You can. Market return here means beta. The default assumption about short extension strategies is that they keep the beta unchanged, but that’s not always.

Long-short strategies keeps your market portfolio unchanged, but you can long-short stocks with the same beta in another market, making the transaction market neutral. It’s difficult, actually almost impossible, to match systematic risk from two different markets, this is why short-extensions don’t do this.

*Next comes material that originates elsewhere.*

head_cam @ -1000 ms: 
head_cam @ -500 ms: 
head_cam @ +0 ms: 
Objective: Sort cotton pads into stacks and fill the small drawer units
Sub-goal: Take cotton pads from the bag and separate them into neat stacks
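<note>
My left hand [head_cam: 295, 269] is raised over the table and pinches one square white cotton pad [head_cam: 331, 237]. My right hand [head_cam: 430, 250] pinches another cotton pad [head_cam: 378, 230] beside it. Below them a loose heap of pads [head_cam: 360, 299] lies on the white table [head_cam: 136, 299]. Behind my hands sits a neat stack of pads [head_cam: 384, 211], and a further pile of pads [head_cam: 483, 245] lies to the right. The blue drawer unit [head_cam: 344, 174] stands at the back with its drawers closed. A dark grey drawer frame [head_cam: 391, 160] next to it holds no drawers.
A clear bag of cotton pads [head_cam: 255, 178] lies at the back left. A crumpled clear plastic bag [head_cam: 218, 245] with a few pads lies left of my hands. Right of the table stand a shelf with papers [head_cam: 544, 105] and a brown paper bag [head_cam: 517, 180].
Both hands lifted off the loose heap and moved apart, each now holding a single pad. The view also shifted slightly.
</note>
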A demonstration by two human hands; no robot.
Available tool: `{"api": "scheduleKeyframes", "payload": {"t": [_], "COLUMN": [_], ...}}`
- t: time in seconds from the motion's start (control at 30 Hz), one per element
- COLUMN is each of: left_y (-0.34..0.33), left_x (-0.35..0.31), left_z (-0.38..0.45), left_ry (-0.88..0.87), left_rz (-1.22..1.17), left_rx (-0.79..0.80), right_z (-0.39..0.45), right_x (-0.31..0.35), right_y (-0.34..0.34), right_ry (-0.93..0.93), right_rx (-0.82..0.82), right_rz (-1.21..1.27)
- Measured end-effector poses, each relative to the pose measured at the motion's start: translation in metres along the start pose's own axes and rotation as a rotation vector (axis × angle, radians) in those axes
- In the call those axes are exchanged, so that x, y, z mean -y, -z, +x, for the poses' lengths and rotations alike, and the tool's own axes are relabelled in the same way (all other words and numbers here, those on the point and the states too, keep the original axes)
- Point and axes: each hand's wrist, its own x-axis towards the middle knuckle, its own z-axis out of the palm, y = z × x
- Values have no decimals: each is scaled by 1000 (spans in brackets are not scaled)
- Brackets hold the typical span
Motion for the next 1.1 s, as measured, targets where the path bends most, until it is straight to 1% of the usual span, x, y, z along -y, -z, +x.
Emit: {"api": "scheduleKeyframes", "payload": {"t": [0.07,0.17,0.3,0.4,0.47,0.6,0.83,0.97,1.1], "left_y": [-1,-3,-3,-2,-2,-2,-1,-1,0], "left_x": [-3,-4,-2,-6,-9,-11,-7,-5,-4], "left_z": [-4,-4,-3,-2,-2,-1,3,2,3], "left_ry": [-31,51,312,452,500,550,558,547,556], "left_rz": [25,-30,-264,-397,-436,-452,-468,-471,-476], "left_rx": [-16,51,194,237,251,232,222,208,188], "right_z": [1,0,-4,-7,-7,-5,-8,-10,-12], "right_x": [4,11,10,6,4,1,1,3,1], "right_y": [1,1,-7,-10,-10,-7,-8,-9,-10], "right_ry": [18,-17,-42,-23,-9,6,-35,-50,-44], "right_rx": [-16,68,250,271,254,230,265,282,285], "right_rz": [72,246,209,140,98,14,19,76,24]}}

That is what I’d obtained: The short-extension strategy is a more efficient and coordinated portfolio of long and short positions. Long positions are only taken in under-valued (or at least neutral-value) stocks and short positions are in over-valued stocks. In contrast, a separate 100/0 plus 20/20 strategy would first invest 100% of capital in the market portfolio (and nothing short, hence the 100/0 designation). Then it would take 20% of capital in offsetting long and short positions in under- and over-valued stocks (the 20/20). There is inherent inefficiency in this approach as the 100% long market portion will involve buying some of the same over-valued stocks which are shorted in the 20% short position

This above point is taken to explain the advantage of short extension, but what is the above statement in bold trying to demonstrate, and how does it shows that short extension would be more efficient?